Let’s face it, when people (especially computer people) start throwing initials around, it’s natural to expect trouble.
But in this case the news is good – as you may have seen in a previous blog. So to recap:
CRM stands for Customer Relations Management.
A CRM program can save time and effort (by keeping all your data in one place, so you only need to enter it once, rather than multiple times in different programs)
The program can connect directly with your accounting system
It will allow you to keep email records and phone call records on file with the customers, and the potential customers, they relate to – so everything’s in one place
It allows other team members – or your friendly virtual assistant – to pick up with a client exactly where you left off.
Which all sounds very attractive – unless, perhaps, you’re worried about adding to your running costs. (‘Quite honestly, Mr Cratchit, I don’t see why you can’t use a quill and ink like the other clerks.’)
So here’s some news to delight even an unreformed Scrooge: if you have fewer than 200 contacts you can start to use many very useful CRM programs without spending a single penny…
Better yet, you and your team can be a lot more productive once a CRM system is in place.

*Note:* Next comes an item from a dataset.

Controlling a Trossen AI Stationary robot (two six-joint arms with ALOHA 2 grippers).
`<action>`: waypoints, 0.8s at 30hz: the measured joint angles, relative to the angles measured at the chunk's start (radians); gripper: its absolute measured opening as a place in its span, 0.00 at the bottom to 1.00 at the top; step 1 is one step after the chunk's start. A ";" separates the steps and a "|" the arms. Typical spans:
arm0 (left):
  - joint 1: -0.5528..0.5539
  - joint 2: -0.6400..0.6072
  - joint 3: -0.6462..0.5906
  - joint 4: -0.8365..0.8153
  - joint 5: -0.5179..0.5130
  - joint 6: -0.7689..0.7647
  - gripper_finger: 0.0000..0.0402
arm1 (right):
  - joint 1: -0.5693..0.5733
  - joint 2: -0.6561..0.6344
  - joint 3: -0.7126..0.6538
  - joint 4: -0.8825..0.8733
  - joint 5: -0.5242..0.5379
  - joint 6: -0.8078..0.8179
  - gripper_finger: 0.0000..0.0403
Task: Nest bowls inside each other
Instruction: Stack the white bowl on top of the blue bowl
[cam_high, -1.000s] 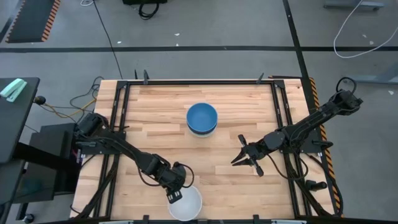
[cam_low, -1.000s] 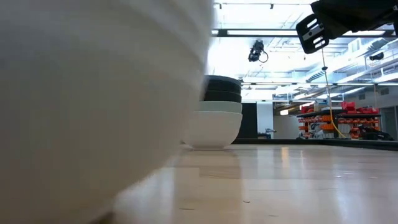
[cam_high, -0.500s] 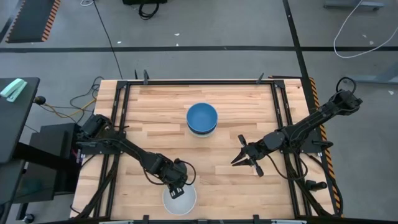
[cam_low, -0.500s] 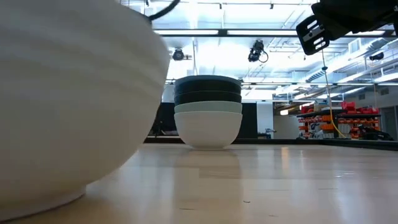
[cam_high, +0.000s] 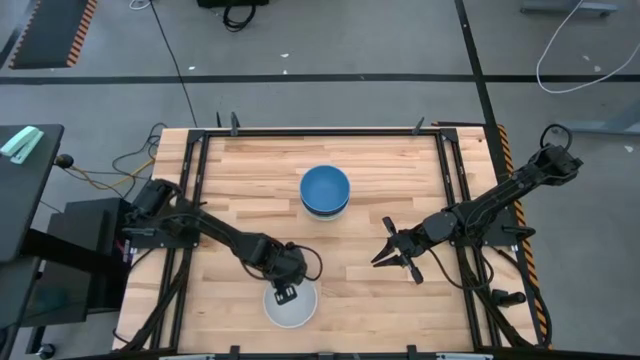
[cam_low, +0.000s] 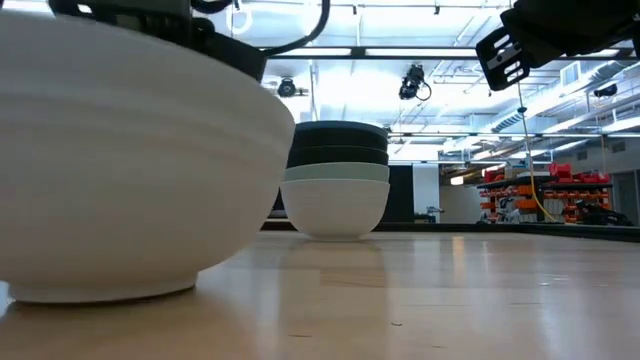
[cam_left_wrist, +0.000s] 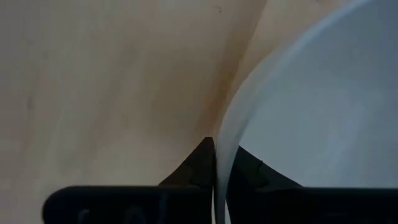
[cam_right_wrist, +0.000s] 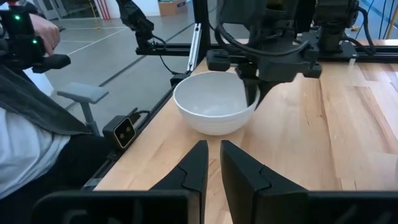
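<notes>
A white bowl (cam_high: 291, 308) rests on its base near the table's front edge, large in the low view (cam_low: 120, 170). My left gripper (cam_high: 285, 292) is shut on its far rim, pointing steeply down. A stack of bowls (cam_high: 325, 190) stands mid-table with blue on top. In the low view the stack shows white at the bottom (cam_low: 335, 210), pale mint green (cam_low: 335, 172) above it, and black (cam_low: 338, 142) above that. My right gripper (cam_high: 385, 250) hovers right of the stack, open by a narrow gap, with nothing between its fingers. My left gripper pinches the white bowl's wall at the rim (cam_left_wrist: 225, 140), on the bowl's far side. One finger (cam_left_wrist: 249, 171) is inside the bowl and the other (cam_left_wrist: 198, 163) outside. The fingers come from above, pointing down. The bowl sits upright with its base (cam_low: 100, 292) on the table.
Black rails (cam_high: 190, 180) run along the table's left and right sides. A person (cam_right_wrist: 25, 124) sits beyond the table edge in the right wrist view. Bare wood (cam_high: 340, 270) lies between the white bowl and the stack.
My left gripper has moved away from the table's near edge and turned about. It stood at the white bowl's left rim and now stands at its far rim. The bowl has shifted with it, away from the near edge and the low camera.
</notes>
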 joint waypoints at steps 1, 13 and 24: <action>0.007 -0.001 0.000 -0.009 0.002 0.017 0.07 | 0.000 0.000 0.000 0.000 0.000 0.000 0.13; 0.086 -0.033 -0.002 -0.057 0.000 0.155 0.02 | 0.000 0.000 0.000 -0.001 0.000 -0.001 0.13; 0.169 -0.079 0.002 -0.158 0.004 0.221 0.02 | 0.000 0.000 0.000 -0.011 0.000 -0.012 0.11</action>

Because if you don’t have one, how long does it take you to find all the information about that customer who last got in touch 18 months ago? (‘For heaven’s sake, Jenny, don’t you ever back up your emails?’)
But before you take the time to check out what’s available, you need to answer one very simple question…
Do you actually need a CRM system?
For a small company, with a small and select clientele, it’s probably enough to have a well-planned spreadsheet. (As far as the emails are concerned, just add some rules in your inbox. Give each client their own folder, and send all the emails to do with that client to their designated folder – automatically.)
If you only have 20 clients, you don’t need CRM! But if you’re growing – and starting to struggle – it may be time to start looking.